Nicola Anna Grigg is a New Zealand politician and Member of Parliament in the House of Representatives representing the Selwyn electorate. She is a member of the National Party.

Early life
Grigg was born and raised in Mount Somers. Two of her great-grandparents were Members of Parliament for Mid-Canterbury between 1938 and 1943: Arthur Grigg and Mary Grigg (who was the first woman MP for the National Party, completing Arthur's term after his death). Grigg is also a third-great-granddaughter (through Mary Grigg) of John Cracroft Wilson, a British-educated civil servant in India, farmer and politician in New Zealand and Sir John Hall, an English-born New Zealand politician who served as the 12th premier of New Zealand from 1879 to 1882.

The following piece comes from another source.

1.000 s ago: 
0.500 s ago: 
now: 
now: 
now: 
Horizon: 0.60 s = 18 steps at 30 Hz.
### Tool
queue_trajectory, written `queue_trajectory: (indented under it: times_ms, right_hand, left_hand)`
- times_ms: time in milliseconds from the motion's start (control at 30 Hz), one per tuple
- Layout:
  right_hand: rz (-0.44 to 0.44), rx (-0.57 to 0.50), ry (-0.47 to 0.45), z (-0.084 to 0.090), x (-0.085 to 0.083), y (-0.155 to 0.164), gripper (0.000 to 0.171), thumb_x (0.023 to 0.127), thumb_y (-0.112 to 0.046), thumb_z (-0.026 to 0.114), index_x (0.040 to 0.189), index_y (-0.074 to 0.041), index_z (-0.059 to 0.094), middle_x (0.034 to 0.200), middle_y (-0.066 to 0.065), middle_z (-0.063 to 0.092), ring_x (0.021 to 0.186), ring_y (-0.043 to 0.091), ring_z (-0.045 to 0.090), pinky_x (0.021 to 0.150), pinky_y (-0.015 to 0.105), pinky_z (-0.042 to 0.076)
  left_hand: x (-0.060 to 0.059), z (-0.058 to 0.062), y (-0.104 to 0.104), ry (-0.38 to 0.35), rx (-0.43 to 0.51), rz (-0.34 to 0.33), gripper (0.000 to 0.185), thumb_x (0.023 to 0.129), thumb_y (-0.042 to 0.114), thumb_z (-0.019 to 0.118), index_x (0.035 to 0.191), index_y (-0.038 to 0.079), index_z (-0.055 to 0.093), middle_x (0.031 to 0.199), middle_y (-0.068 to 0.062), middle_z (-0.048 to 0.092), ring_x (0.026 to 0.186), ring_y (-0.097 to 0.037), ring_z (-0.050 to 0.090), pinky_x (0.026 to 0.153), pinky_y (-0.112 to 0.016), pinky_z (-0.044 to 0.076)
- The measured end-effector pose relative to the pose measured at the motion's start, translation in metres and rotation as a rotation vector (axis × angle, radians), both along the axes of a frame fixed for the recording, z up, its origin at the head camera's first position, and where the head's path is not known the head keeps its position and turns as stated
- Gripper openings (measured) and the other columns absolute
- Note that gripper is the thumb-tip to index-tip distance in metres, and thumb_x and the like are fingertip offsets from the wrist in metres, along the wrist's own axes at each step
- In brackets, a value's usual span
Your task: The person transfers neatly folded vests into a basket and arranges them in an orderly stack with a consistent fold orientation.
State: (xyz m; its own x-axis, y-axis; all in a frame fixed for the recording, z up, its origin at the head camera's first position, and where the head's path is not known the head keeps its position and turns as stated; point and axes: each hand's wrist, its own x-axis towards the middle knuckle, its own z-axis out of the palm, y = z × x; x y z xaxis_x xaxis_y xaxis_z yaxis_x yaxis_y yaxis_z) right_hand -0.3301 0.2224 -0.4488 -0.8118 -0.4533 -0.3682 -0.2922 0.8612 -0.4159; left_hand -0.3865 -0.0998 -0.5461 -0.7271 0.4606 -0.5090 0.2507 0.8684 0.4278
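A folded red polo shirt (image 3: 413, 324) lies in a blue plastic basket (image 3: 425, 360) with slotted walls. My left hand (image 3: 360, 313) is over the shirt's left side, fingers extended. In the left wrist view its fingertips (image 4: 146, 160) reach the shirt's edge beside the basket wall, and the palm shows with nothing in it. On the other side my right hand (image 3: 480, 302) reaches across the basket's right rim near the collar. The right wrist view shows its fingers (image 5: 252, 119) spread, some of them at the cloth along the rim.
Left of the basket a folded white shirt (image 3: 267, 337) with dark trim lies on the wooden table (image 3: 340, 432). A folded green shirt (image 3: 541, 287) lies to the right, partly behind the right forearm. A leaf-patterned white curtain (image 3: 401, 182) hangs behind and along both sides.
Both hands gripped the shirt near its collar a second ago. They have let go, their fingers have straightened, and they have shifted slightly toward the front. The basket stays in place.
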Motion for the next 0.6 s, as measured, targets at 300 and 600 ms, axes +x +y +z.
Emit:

Grigg worked as a journalist for both Newstalk ZB and Radio New Zealand before shifting her career to politics. She worked for Bill English both during his tenure as finance minister and prime minister. She later worked for leader of the opposition Simon Bridges. She then left working at parliament and took up a position at New Zealand Trade and Enterprise.

Political career

Grigg was selected as the National Party candidate for the Selwyn electorate in November 2019 on the first ballot, ahead of two other nominees: Simon Flood and Craig Watson.

In the 2020 general election, she was elected to the Selwyn seat with a final majority of 4,968 votes. Following the election, Grigg served as National's spokesperson for women and, from August 2021, trade and export growth.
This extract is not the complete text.